KIRAMS/ 엄홍덕*
Abstract
The tumor suppressor p53 binds pro-survival Bcl-2 family proteins such as Bcl-w and Bcl-XL to liberate Bax, which in turn exerts pro-apoptotic or anti-invasive functions depending on stress context. Based on our previous finding that p53 interacts with p21, we investigated the possible involvement of p21 in these functions. Here we report that although p53 can bind Bcl-w alone, it requires p21 to liberate Bax to suppress cell invasion and promote cell death. p21 bound Bcl-w, forming a p53/p21/Bcl-w complex in a manner that maintained all pairwise p53/p21, p21/Bcl-w, and p53/Bcl-w interactions. This allowed Bax liberation from the complex. Accordingly, a p53 derivative incapable of binding p21 failed to mediate radiotherapy-induced tumor cell death in mice. Bcl-XL also served as a target of the cooperative action of p53 and p21. Overall, our findings indicate that the p53/p21 complex rather than p53 itself regulates cell invasion and death by targeting Bcl-2 proteins. We propose that the p53/p21 complex is a functional unit that acts on multiple cell components, providing a new foundation for understanding the tumor-suppressing functions of p53 and p21.
Author information
Kim EM1, Jung CH1, Kim J2, Hwang SG3, Park J4, Um HD5.
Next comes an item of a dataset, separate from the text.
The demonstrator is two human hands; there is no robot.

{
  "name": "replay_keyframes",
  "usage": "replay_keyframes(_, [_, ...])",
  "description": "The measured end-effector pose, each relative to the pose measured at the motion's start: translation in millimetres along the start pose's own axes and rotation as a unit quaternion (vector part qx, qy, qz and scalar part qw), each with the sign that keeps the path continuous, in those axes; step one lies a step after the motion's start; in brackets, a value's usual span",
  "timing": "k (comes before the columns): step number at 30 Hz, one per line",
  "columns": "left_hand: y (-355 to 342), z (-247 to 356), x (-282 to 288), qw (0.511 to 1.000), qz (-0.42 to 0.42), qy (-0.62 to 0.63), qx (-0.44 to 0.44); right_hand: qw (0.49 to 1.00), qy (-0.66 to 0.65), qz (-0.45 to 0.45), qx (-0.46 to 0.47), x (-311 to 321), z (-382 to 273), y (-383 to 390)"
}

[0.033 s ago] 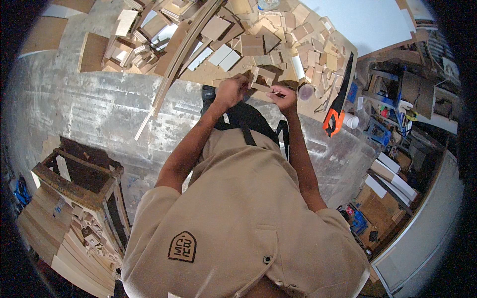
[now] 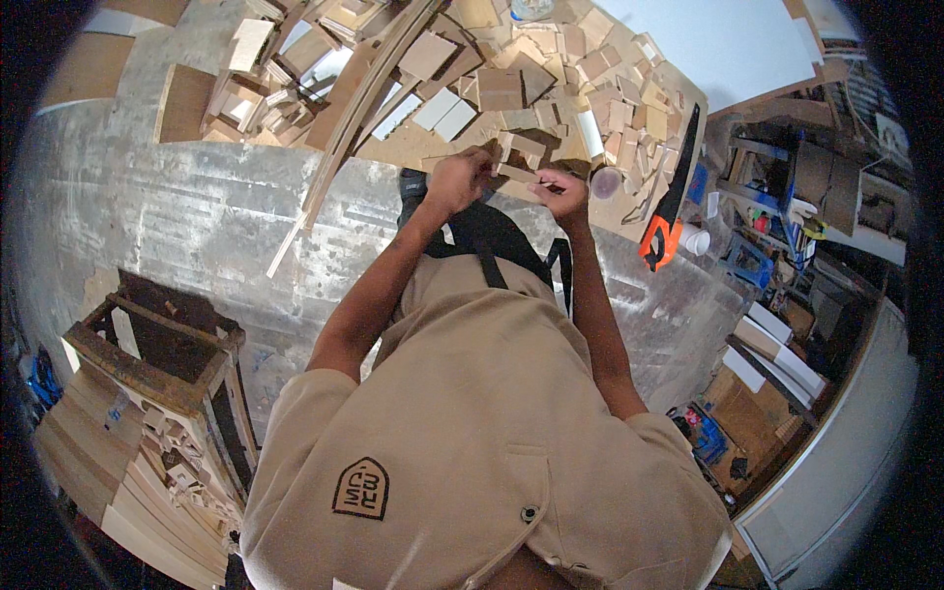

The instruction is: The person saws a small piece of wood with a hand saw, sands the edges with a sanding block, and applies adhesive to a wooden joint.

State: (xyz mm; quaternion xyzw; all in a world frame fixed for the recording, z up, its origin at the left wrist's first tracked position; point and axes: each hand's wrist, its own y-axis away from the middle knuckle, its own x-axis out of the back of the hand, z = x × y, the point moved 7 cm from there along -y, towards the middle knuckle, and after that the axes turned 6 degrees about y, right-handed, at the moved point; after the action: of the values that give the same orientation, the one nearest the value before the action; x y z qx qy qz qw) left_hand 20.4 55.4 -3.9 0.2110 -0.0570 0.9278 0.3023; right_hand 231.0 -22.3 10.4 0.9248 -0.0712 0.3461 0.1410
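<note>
A small box-like piece made of light wood blocks [image 2: 521, 149] stands between my hands at the near edge of the wood-covered work surface. My left hand [image 2: 460, 182] has its fingers pinched against the left side of this piece. On the other side, my right hand [image 2: 563, 197] is closed in a pinch at the lower right end of a pale strip [image 2: 517, 174] along its front. The fingertips are small and partly hidden. Just right of my right hand sits a round, translucent lid-like disc or cup [image 2: 606, 181].
Loose wood offcuts [image 2: 629, 128] cover the board ahead. Long thin strips [image 2: 339, 147] overhang its near edge at left. An orange-handled handsaw [image 2: 662, 241] lies along the right edge, beside a white cup [image 2: 695, 239]. A wooden frame [image 2: 147, 344] stands behind at left.
</note>
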Motion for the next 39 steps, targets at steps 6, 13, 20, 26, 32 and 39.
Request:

1Division of Applied Radiation Bioscience, Korea Institute of Radiological & Medical Sciences.2Laboratory of Radiation Tumor Physiology, Korea Institute of Radiological and Medical Sciences.3Division of Radiation Cancer Biology, Korea Institute of Radiological & Medical Sciences.4Lab of Radiation Cancer Biology, KIRAMS.5Division of Applied Radiation Bioscience, Korea Institute of Radiological & Medical Sciences hdum@kcch.re.kr.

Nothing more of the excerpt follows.